Reputation: 189
I have a large dataset, it contains tags corresponding to photos in real web-site (500 000 records, each one contains at least one tag)
Example:
tag1
tag1 tag2 tag3
tag1 tag12 tag99
and so on, 500000 times
I try to compute weights for the tags based on the number of occurrences of each tag in the dataset. For 500 rows the code works good (0.1 sec), but for the whole data it takes hours and hours (more than 8), even for PyPy
I assume I do something wrong and use Python inefficiently. This is the code for computing weights:
for i, photo in enumerate(data):
for j, tag in enumerate(photo):
if (tag not in tag_set):
tag_set.append(tag)
tag_w.append(log(len(data)) - log(sum(x.count(tag) for x in data)))
How can I speed it up?
Thanks!
Upvotes: 2
Views: 443
Reputation: 281401
x.count(tag) for x in data
This part loops over all your tags in all your data. You do this once for every tag. That's a lot of unnecessary looping. Count the tags once, with Counter
or defaultdict(int)
. If this is still slow with Counter
, defaultdict(int)
is probably faster, or maybe even just a regular dict. I'll use a Counter
:
import collections
import itertools
tag_counts = collections.Counter(itertools.chain.from_iterable(data))
tag_to_weight_dict = {tag: weight_function(count)
for tag, count in tag_counts.items()}
Upvotes: 2
Reputation:
If I understand correctly, you have comma-separated values, one per row of your file and you want to count globally how often each tag occurs and then compute a weight for each tag based on your global tally.
As others have pointed out you had a superfluous operation on the last line of your code.

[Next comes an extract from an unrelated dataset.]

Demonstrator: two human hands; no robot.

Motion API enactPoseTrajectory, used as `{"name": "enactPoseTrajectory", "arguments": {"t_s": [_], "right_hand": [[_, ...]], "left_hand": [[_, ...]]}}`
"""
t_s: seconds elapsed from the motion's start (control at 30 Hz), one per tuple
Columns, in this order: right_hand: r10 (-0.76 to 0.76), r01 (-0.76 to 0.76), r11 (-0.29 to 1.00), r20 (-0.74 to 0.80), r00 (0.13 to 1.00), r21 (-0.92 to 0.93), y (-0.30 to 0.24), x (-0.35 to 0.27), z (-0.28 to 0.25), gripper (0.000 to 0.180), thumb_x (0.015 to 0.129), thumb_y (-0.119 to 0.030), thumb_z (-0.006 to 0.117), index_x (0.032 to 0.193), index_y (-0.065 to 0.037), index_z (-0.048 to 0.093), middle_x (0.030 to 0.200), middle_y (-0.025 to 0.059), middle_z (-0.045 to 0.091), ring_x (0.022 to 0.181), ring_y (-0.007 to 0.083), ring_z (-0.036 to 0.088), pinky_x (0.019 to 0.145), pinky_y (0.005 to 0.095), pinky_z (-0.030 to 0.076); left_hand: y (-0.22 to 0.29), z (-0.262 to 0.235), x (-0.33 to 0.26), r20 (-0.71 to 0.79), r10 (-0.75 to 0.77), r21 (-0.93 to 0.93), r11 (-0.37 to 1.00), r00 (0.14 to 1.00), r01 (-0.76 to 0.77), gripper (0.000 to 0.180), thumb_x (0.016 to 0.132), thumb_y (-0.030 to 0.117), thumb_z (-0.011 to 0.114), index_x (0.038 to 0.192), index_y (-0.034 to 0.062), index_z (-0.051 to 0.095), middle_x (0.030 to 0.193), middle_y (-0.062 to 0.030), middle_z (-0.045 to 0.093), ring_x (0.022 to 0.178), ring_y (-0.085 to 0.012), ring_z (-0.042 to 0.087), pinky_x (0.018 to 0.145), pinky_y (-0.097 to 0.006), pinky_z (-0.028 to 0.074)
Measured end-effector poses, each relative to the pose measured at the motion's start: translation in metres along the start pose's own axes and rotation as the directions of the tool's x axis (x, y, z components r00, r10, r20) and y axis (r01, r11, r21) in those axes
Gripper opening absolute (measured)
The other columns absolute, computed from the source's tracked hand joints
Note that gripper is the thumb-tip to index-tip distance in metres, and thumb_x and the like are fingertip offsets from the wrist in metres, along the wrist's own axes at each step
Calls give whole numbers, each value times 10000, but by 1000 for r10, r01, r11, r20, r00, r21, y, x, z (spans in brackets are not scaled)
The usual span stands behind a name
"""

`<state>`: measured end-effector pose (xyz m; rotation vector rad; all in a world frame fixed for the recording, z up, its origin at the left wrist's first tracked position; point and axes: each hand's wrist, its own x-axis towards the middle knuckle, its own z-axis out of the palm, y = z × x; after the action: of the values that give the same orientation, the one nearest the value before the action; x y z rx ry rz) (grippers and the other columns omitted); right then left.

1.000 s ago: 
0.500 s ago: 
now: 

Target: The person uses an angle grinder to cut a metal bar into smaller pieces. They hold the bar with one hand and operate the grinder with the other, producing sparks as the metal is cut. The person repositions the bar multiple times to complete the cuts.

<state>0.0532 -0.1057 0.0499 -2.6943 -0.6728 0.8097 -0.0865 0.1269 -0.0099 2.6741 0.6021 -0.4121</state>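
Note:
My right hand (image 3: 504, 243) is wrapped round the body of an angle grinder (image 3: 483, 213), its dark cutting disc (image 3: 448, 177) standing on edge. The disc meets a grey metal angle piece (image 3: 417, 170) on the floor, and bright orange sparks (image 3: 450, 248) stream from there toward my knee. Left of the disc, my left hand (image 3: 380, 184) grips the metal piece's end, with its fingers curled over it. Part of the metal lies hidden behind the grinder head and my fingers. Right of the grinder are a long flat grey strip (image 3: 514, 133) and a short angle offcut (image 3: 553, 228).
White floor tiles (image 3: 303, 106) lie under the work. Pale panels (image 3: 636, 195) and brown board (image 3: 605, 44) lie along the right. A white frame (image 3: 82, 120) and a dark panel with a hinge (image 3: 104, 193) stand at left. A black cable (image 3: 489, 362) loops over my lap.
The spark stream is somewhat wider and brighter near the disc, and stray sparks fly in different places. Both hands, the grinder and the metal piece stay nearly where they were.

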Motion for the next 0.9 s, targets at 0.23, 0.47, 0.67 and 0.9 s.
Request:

As another response mentioned, you could start by counting with collections.Counter
.
If the number of keys is enormous you can probably also speed things up by working with
numpy.array
:
data_counted = collections.Counter([tag for photo in data for tag in photo])
data_vec = numpy.array([data_counted[k] for k in data_counted.keys()])
weights = numpy.subtract(log(len(data)), numpy.log(data_vec))
The above doesn't really preserve the ordering of your keys in data_counted
but there
is probably a way to use a hashing function.
Or skip the Counter
step altogether and load everything straight into a numpy.array
.
Upvotes: 0
Reputation: 15349
This would be faster, because it doesn't repeat the counting operation for each tag:
from math import log
tag_counts = {}
tag_weights = {}
for photo in data:
for tag in photo:
tag_counts[tag] = tag_counts.get(tag, 0) + 1
for tag, count in tag_counts.items():
tag_weights[tag] = log(len(data)) - log(count)
Upvotes: 0